== HOW TO COMPLETE THIS TASK ==
Could you restate word for word only the lines below from the one holding "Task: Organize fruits" to the one holding "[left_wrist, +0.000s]", inclusive, and leave out the pictures?
---
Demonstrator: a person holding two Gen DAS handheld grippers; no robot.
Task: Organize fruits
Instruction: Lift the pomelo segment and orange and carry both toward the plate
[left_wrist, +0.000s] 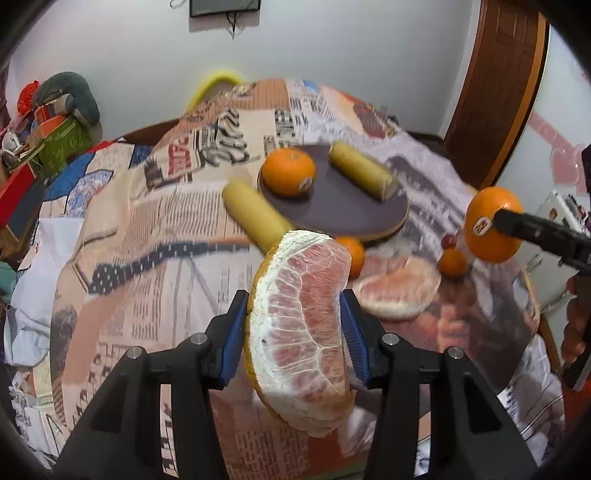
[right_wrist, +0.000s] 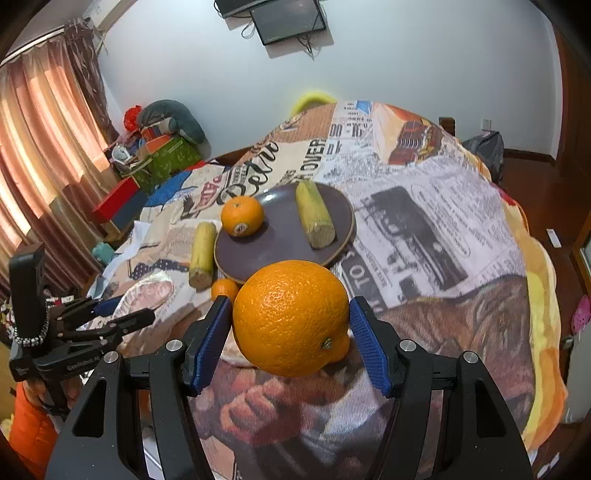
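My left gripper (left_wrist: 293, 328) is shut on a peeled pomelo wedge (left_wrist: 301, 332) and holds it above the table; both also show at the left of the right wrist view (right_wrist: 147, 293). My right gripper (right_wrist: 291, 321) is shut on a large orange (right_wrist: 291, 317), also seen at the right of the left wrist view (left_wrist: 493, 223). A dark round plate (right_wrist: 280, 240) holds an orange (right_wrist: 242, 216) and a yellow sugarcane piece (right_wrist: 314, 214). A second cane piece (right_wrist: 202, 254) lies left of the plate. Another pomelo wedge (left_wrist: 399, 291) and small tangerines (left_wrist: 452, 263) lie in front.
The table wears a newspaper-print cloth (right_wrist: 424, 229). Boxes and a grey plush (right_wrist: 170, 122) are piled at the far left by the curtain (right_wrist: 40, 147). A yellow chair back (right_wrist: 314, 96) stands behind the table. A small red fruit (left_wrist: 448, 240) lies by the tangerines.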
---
== ANSWER FOR THIS EXERCISE ==
Task: Organize fruits
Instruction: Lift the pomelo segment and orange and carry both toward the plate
[left_wrist, +0.000s] 

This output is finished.